Wednesday, August 26, 2015

Harvest Newsletter

Greetings from the Garden!  This week's box has corn, potatoes, tomatoes, ripe bell peppers, hot peppers, eggplant, summer squash, Walla Walla sweet onions, red or Chinese cabbage, Kale, basil and parsley.

Field Notes.   The news here is two fold - RAIN (over 3") and a fast switch from hot (nearly 90 to cooler than usual - an evening temperature under 50 degrees.  The plants and animals had a job to acclimate to forty degree weather shift in less than 48 hours!  Even the farmers were a bit stressed.  Ken says we have been on the edge of too much rainfall most of this season.  In some ways it was a relief after a dry spring and a few years of drought.  The crops look great!  The down side of so much rain is that along with crops growing so well, the weeds are going great gonzos - a phrase from Ken.  He is working diligently to keep weeds cultivated, pulled, or even in some situations mowed so they do not set seed for next season.
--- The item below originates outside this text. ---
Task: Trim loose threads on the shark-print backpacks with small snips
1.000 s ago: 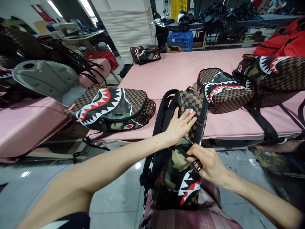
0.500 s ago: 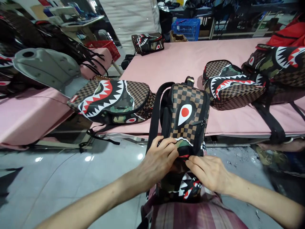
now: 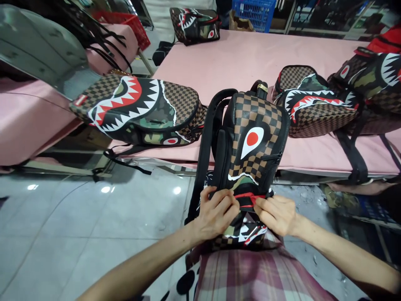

Last Tuesday we took a filed trip in the rain to Spooner.  Why?  The Spooner U W Extension agricultural station has test plots and we really enjoy seeing all the field trials of vegetables and fruit.  There are also samples and we discovered a great tasting new tomato and hot pepper.  There are also speakers and Ken spoke to the state fruit expert from River Falls about hardy root stock for apple trees and varieties of raspberries.  And for those of you who read northern Wisconsin newspapers a reporter from the Washburn County newspaper insisted on snapping our photos as we were the only folks (except the master gardener directing folks to the ag station) out in the rain looking at the garden!  It was a nice get away and we each learned new things.

From the Kitchen.  With shorter days, Ken has been in the kitchen in the early morning and later evening.  He made a great chowder for lunch with onion, some pork, ripe red pepper, potatoes, and sweet corn he cut off the cob in a pork stock.  Delicious!

Here is his chocolate zucchini cake

Ken has also been experimenting with a savory "ketchup."  He wants to make a tomato based sauce that has no sugar in it.  He cored and cooked some tomatoes, let the juice drain off, and then ran everything else - tomatoes, peppers, celery, onions and some garlic through a food mill, then ran the pulp through a juicer and then put the sauce in the large crock without the lid to condense.  Then he canned the juice in large jars and the "ketchup" in pints.  We both really like it.